As the proud, and seemingly oblivious, father, Jacob doesn’t help the situation. Jacob loved Joseph more than all his other sons, because he had been born to him when he was old. He made a long robe with full sleeves for him. When his brothers saw that their father loved Joseph more than he loved them, they hated their brother so much that they would not speak to him in a friendly manner. (Genesis 37:3-4)

The sons of Rachel band together to throw Joseph into a pit to die, then decide to sell him into slavery. “What will we gain by killing our brother and covering up the murder? Let's sell him to these Ishmaelites. Then we won't have to hurt him; after all, he is our brother, our own flesh and blood.” His brothers agreed, and when some Midianite traders came by, the brothers pulled Joseph out of the well and sold him for twenty pieces of silver to the Ishmaelites, who took him to Egypt. (Genesis 37:26-28)
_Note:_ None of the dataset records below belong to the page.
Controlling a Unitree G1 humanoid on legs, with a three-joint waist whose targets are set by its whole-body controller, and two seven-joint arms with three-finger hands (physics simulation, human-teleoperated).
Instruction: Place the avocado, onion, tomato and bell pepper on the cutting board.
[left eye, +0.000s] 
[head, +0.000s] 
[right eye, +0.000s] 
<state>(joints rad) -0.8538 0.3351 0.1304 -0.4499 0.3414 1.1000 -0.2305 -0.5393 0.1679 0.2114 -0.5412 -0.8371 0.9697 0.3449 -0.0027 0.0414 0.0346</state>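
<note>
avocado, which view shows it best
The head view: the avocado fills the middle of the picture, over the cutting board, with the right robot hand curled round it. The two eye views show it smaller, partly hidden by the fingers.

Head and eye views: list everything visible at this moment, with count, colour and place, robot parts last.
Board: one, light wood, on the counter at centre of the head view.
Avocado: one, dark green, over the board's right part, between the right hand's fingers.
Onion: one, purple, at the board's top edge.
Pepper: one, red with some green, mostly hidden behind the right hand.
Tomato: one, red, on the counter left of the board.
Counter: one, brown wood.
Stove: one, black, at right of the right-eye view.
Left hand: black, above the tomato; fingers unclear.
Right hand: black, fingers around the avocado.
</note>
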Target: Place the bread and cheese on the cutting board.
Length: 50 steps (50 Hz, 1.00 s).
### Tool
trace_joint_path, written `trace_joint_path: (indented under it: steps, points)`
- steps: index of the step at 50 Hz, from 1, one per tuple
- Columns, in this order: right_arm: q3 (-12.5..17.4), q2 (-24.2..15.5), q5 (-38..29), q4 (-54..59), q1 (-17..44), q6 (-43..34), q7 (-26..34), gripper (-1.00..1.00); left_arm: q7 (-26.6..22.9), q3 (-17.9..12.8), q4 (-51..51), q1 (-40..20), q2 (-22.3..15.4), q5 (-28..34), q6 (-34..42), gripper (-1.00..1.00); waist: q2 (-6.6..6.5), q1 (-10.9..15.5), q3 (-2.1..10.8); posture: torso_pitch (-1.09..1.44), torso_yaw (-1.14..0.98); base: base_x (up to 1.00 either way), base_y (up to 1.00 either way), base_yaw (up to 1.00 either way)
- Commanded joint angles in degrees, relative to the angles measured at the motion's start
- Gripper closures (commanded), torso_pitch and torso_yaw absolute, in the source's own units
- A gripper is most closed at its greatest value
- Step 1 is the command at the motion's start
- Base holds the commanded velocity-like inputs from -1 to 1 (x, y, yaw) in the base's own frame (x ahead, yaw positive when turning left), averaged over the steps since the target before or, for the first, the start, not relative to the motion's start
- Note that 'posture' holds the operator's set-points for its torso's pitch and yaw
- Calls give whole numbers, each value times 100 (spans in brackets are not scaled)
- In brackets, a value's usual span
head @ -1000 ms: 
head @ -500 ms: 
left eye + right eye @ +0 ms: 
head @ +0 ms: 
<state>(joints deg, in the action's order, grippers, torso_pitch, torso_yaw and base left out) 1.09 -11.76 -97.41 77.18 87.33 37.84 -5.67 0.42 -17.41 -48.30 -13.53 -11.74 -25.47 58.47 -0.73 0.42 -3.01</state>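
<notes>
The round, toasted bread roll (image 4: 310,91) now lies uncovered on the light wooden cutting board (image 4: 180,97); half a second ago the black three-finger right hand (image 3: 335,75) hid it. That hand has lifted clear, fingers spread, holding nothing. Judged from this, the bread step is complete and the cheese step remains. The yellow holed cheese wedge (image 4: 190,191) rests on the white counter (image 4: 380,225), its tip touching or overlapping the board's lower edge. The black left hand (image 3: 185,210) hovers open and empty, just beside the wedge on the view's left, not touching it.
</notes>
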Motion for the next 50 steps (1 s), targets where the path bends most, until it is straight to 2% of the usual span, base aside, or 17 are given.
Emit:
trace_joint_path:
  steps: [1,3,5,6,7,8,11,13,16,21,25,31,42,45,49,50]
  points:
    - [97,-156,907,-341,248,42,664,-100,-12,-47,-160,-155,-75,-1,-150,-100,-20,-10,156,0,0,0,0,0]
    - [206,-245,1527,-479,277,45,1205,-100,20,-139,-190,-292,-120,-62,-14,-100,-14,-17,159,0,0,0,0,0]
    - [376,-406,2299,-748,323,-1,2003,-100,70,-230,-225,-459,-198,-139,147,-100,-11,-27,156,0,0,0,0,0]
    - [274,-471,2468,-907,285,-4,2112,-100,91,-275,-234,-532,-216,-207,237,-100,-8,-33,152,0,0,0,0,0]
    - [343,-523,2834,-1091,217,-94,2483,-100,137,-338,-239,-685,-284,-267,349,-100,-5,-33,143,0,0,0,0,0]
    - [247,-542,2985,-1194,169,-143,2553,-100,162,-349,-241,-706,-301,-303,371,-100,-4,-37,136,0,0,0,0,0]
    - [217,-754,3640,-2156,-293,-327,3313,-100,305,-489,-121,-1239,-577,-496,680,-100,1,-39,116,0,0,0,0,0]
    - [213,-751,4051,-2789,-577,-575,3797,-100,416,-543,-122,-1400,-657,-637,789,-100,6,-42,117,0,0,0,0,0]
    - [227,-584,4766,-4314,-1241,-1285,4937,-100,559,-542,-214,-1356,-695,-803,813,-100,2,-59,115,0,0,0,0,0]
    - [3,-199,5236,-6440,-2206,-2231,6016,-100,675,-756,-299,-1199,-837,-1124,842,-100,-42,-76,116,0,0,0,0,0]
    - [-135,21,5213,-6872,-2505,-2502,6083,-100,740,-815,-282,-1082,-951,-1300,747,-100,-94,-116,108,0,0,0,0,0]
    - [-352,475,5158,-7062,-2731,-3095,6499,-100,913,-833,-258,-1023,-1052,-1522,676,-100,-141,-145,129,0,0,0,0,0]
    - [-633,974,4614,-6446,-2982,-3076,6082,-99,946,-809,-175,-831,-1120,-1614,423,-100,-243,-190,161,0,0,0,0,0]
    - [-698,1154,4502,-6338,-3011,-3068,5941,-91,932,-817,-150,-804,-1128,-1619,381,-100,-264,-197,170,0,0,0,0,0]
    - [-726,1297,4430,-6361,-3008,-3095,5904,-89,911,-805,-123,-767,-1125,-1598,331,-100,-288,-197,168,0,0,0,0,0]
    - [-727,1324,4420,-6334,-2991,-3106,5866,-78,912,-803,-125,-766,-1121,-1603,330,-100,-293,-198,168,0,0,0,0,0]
As we look at our own tendencies to dislike or even hate someone (or some culture) because they are different, how might living as Christ taught change our response?

Jesus says, You have heard that it was said, ‘Love your neighbor and hate your enemy. But I tell you, love your enemies and pray for those who persecute you, that you may be children of your Father in heaven. He causes his sun to rise on the evil and the good, and sends rain on the righteous and the unrighteous. If you love those who love you, what reward will you get? Are not even the tax collectors doing that? And if you greet only your own people, what are you doing more than others? Do not even pagans do that? Be perfect, therefore, as your heavenly Father is perfect. (Matthew 5:43-48)

Jesus expands the meaning of neighbor in the Parable of the Good Samaritan, where it is the unexpected (hated) Samaritan who helps the wounded man. Jesus, on the cross, cries out Father, forgive them. Jesus calls us to go beyond the personal and cultural norms to build relationships and bridges instead of burning them.


What can I do in my life today and this week to create a healing opportunity in my family or in another relationship? Maybe all I can do is start to pray for someone I dislike or fear. Maybe, like this cat and dog, I can find a common ground of agreement.